# Hollywood Gun Myths... Debunked.



## MA-Caver (Oct 28, 2011)

Some (comedy) websites are basically useless drivel... sometimes however they can be informative. 

http://www.cracked.com/article_18576_5-ridiculous-gun-myths-everyone-believes-thanks-to-movies.html


Or maybe not... :idunno:


----------



## MaxiMe (Oct 28, 2011)

And I think they missed one.. No mater how many baddies you kill..you always leave their functioal-loaded weapons lying around and they run yours dry ala Jack Bauer in 24.


----------



## Sukerkin (Oct 28, 2011)

Very pleasing to see at least some attempt to put the genie of at least some gun myths back in the bottle :tup:.


----------



## Sukerkin (Oct 28, 2011)

A short video of one of the most famous 'silenced' weapons, the Sten variant that was designed for Commando use:

[yt]SKkKlWWmEbM[/yt]

I was, in a way, quite surprised that it was as noisy as it was as I have been lead to believe, from what I have read, that the only thing you could hear, even at relatively close range, was the cycling of the bolt.

Another example:

[yt]IfPL12BW3Og[/yt]


----------



## Sukerkin (Oct 28, 2011)

A fabulous but non-English language video of the silenced version of one of my favourite 'historical' firearms, the Sterling SMG:

[yt]ZRLcEHD2K5E[/yt]

I would guess from just how quiet it is that this was using the special sub-sonic ammunition that you are supposed to use with a 'serious' silenced weapon (tho' some of the commenters suggest that this is actually not the case and that the barrel venting slows the rounds to sub-sonic exit velocities without affecting the cyclic action).

And a clip that altho' not marvellous in itself (I do wish the shooters would stop holding the magazine!), does have a very good write-up text with it:

[yt]63N3PHBxoDU[/yt]

As to my magazine comment, I wonder if any of our Australian members can confirm that the Aussie version had the magazine top mounted (rather than side mounted) not only to make it more handy in dense undergrowth but also to stop people using it as a handle and causing feed problems?  EDIT:  Actually, I think what I'm on about there was a gun called the Austen that was a Sten variant?  The Owen, another top mounted verticle mag SMG, was likewise derived from the Sten and much more common in Antipodean forces.

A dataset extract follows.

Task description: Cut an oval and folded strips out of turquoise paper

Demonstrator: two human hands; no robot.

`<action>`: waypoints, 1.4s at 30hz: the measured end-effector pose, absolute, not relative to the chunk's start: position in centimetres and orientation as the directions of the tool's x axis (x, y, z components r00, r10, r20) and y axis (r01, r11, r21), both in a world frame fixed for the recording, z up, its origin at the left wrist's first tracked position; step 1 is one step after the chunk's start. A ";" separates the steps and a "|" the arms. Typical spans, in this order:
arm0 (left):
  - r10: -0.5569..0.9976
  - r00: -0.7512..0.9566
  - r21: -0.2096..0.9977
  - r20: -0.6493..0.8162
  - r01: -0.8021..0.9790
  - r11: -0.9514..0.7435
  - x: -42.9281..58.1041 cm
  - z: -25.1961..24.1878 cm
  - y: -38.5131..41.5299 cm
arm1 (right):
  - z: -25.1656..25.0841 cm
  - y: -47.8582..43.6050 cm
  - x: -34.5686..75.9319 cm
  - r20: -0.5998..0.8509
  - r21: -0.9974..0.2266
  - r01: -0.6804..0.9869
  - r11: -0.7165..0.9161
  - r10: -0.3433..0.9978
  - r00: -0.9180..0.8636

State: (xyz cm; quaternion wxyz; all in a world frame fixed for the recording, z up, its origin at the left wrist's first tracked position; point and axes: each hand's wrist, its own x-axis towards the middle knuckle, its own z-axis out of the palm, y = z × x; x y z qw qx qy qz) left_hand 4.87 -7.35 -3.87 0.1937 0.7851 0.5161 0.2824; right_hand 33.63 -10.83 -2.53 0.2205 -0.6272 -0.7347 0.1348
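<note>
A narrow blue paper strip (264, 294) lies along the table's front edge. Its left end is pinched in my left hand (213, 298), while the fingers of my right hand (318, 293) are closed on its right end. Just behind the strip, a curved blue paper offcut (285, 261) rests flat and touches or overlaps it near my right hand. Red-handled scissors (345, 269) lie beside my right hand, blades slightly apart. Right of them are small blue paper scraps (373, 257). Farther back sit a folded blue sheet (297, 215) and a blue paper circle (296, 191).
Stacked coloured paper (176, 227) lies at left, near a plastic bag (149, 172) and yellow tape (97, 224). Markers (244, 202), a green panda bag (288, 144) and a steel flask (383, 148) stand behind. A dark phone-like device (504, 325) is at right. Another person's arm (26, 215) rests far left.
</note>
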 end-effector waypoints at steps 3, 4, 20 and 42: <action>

And a nice 'to camera' chat about the Sterling:

[yt]mz2_SQB-Zfc[/yt]


----------



## lklawson (Oct 31, 2011)

OK, I love Cracked.  A lot of it is seriously entertaining.  They do tend to have a somewhat left-of-center slant sometimes (which bugs me).

While this particular article makes some good points, like many of the Cracked entries, occasionally there is some small point they miss (deliberately?).

On most semi-auto handguns there's a perfectly valid reason why someone might want to cock back the hammer, despite the fact that you can DA it.  A cocked hammer is in Single Action mode and most times SA is a smoother, shorter, pull which means a more accurate shot.  Some, like Glock, it is irrelevant.  They're semi-cocked and striker fired.  Some, like the classic 1911, are SA only.  But there are a crapload that are SA/DA and on an important fraction of them the difference between their SA trigger pull and their DA trigger pull is significant.  Take the P64, for instance.  In a stock, unmodified, P64 the trigger pull in DA is well over 20 pounds.  Read that again: TWENTY POUNDS.  The SA was something like 6.  You bet your sweet bippy that I thumb-cock that puppy when I want an accurate shot from first-in-the-pipe if I'm shooting at a target farther away that 10 feet.  

Peace favor your sword,
Kirk


----------



## tkd1964 (Nov 2, 2011)

It cracks me up when you see a guy pull out a Glock and you hear him Cock the hammer on it. Only in hollywood.


----------



## MA-Caver (Nov 3, 2011)

MaxiMe said:


> And I think they missed one.. No mater how many baddies you kill..you always leave their functioal-loaded weapons lying around and they run yours dry ala Jack Bauer in 24.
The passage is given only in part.